Other Chicanos pressured by the economic hardships of the 1980s and attracted by the boom in downtown galleries also have claimed Los Angeles.

For Margarita Nieto, a Chicana art and literary critic who has written about artists such as Valadez in Mexico and the United States, this process of redefining the city’s cultural landscape is significant: “Los Angeles is finally coming to grips with what its cultural history really is,” Nieto said, adding that there is a subtle and gradual realization here that Los Angeles does have roots, ancient roots extending to Mexico, Latin America and Asia.

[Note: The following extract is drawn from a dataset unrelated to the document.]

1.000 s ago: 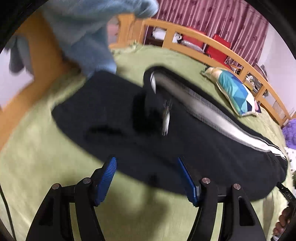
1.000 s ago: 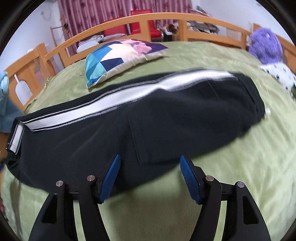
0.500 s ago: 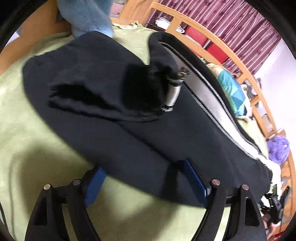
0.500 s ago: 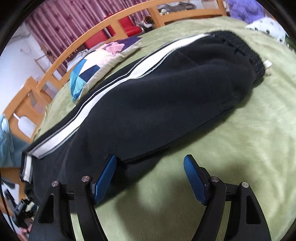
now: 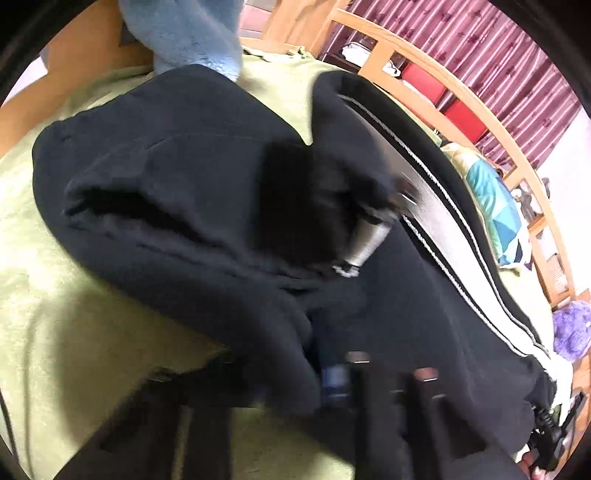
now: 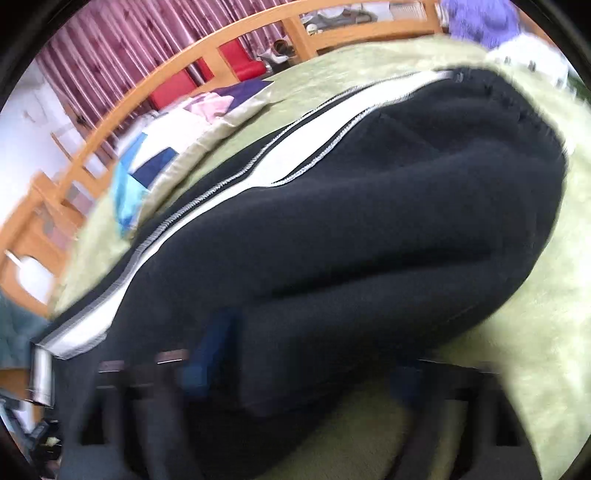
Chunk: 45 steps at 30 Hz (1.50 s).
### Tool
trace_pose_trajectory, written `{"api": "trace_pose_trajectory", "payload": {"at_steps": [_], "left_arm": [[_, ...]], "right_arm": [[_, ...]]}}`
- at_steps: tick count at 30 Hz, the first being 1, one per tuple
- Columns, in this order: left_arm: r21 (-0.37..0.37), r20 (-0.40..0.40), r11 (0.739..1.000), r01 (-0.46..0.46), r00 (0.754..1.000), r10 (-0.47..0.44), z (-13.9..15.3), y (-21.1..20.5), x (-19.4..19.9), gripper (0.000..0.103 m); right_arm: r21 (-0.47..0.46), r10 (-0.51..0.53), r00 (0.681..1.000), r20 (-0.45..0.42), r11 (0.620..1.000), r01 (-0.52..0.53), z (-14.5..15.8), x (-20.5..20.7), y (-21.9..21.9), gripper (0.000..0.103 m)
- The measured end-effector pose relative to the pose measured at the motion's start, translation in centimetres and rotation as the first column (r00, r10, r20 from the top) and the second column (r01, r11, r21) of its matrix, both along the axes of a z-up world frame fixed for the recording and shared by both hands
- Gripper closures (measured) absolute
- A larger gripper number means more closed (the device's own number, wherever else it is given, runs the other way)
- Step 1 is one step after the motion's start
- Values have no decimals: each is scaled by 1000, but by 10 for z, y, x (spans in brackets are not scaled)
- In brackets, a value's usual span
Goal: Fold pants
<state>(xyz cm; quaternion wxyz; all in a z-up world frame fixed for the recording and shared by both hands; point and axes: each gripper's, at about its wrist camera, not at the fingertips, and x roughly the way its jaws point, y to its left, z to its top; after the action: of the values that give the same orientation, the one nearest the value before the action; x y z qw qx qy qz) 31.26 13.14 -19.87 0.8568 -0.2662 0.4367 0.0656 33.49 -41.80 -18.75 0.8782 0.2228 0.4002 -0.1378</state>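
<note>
Black fleece pants (image 5: 207, 206) with a white side stripe (image 5: 436, 221) lie lengthwise on a green bed cover (image 5: 74, 332). A metal-tipped drawstring (image 5: 364, 243) rests on the waist end. My left gripper (image 5: 319, 371) sits at the pants' near edge, shut on a bunched fold of the black cloth. In the right wrist view the pants (image 6: 369, 221) fill the middle. My right gripper (image 6: 306, 363) is blurred and its jaws are closing, with a thick ridge of the near edge squeezed between the blue pads (image 6: 208, 350).
A patchwork pillow (image 5: 495, 214) (image 6: 177, 140) lies beyond the pants, by the curved wooden bed rail (image 5: 424, 62). A light blue fuzzy garment (image 5: 192, 33) hangs at the waist end. A purple plush toy (image 5: 572, 328) sits at the far corner.
Both grippers came down onto the pants' near edge, rolled, and went from wide apart to closed on the cloth. The fabric now bunches up between each pair of fingers.
</note>
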Motion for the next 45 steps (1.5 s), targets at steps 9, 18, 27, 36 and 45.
{"api": "trace_pose_trajectory", "payload": {"at_steps": [9,18,27,36,45], "left_arm": [[-2,36,999,35,999,-35,23,-1,-44,93],[2,-11,993,120,993,-120,35,-14,-186,93],[20,-4,969,248,969,-248,50,-44,-298,93],[-2,-23,968,253,967,-253,45,-41,-306,87],[85,-3,949,305,952,-306,59,-41,-335,74]], "right_arm": [[72,-34,997,74,997,29,26,-62,-16,88],[37,-46,998,54,998,44,54,-225,-31,88],[24,-111,994,18,994,110,61,-371,-65,88],[34,-164,986,-24,986,165,59,-418,-60,75],[-164,-88,995,48,982,95,90,-466,-16,61]]}}
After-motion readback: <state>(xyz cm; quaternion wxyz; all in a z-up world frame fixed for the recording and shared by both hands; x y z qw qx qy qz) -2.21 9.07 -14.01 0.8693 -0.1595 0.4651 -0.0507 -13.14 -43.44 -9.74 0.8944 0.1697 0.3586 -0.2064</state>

But this realization is quite different from the Hispanic decade, hyped by a media that discovered the Chicano mural movement after it ended in 1975. Rather than the powerful Chicano social awakening that molded an artistic movement, there are many individuals experimenting with a series of possibilities.

This is Shifra Goldman’s view of Chicano art since the mural movement. A historian and guest lecturer on modern Latin-American and Chicano art, Goldman has been one of the most active chroniclers of the evolution of Chicano art. Today, she said, while some Chicano artists are trying to enter the gallery or continue with muralist tradition, others are strengthening their ties with Mexico and Latin America.

One such artist is Harry Gamboa. The reasons for this are obvious, said Gamboa, a conceptual artist who has exhibited his photographs in Berlin as well as the Instituto de Bellas Artes, Mexico’s national art museum.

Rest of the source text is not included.